Fabregas: «Orgoglioso dei ragazzi, hanno risposto alla grande»

Il tecnico del Como dopo la sconfitta di San Siro: «So dove abbiamo iniziato, so da dove è iniziato questo percorso ed essere venuti qui a giocarsi la finale di Coppa è stato molto bello»

Milano

«So dove abbiamo iniziato, so da dove è iniziato questo percorso ed essere venuti qui a giocarsi la finale di Coppa è stato molto bello». Queste le prime parole dell’allenatore del Como Cesc Fabregas dopo la partita. «Se sono arrabbiato? Sono sereno, sapevo che i ragazzi avrebbero risposto come hanno fatto, sapevo che avrebbero sfoderato una grande prestazione dopo la partita di venerdì (persa contro il Sassuolo, ndr). Per me è un grande orgoglio sapere che hanno giocato con una squadra di veterani che giocano da sei, sette anni insieme, che sono quasi tutti nazionali e che vinceranno lo scudetto. Noi dobbiamo continuare sulla nostra strada. Ripeto: per me oggi era importante vedere la reazione e capire a che livello siamo arrivati. Manca ancora qualcosa, ma siamo vicini. Poi è ovvio che sono deluso, ma nella mia carriera ho vinto molto e ho anche perso, fa parte del percorso. Sono orgoglioso di questi ragazzi. Ora mancano cinque partite di campionato, non possiamo essere tristi, dobbiamo continuare».

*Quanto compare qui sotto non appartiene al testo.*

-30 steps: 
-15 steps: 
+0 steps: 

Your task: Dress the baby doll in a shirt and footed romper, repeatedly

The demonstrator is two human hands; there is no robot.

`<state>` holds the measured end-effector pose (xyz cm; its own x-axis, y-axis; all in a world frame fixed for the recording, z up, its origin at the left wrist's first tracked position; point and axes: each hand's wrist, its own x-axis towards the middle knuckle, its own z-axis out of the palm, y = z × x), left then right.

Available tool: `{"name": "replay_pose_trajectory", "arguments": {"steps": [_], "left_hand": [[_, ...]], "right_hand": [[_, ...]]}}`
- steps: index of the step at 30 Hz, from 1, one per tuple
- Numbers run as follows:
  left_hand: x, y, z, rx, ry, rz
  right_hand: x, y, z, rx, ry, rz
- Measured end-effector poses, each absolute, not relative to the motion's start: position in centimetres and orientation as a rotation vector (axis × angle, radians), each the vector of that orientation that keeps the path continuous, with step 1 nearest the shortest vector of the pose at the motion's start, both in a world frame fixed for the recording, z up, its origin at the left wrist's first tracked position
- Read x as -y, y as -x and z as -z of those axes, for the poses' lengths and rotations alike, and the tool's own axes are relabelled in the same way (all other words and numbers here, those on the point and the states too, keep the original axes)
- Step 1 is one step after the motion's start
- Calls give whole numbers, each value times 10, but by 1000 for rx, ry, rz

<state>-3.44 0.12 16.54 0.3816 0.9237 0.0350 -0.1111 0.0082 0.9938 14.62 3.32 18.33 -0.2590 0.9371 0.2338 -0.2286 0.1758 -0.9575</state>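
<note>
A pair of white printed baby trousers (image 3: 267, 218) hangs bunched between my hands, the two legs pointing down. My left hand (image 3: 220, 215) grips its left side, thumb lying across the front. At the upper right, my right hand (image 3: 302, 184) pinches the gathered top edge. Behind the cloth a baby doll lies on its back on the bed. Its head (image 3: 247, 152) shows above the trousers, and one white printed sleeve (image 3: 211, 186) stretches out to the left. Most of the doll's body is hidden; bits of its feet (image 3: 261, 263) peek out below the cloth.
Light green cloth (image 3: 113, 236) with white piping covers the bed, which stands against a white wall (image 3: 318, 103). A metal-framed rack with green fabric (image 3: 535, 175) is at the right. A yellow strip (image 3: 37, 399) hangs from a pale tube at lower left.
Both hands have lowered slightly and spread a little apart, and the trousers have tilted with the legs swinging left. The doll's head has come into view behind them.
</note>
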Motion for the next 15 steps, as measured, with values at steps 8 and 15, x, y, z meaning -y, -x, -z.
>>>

Rimpianti? «Le tante occasioni, il palo, l’occasione di Diao, ma manca ancora qualcosa - ha proseguito l’allenatore del Como -. Come prestazione generale, io non ho visto differenza tra noi e l’Inter: la differenza è nelle due aree. Nel dettaglio, nella lettura delle partite, abbiamo fatto bene, anche cose che in passato avevamo sbagliato. Manca ancora, ma non è una sorpresa, perché lo dico sempre. Vero, però che ci stiamo avvicinando. Ma è naturale, siamo in questo percorso. Ho vinto molto, è vero, ma ho perso di più. Ho vissuto, so come ci sente e capisco il percorso. Avrei detto le stesse cose anche se avessimo vinto. Noi dobbiamo star tranquilli per quello che i ragazzi dimostrano in campo: in futuro chiuderanno meglio le partite di questo livello».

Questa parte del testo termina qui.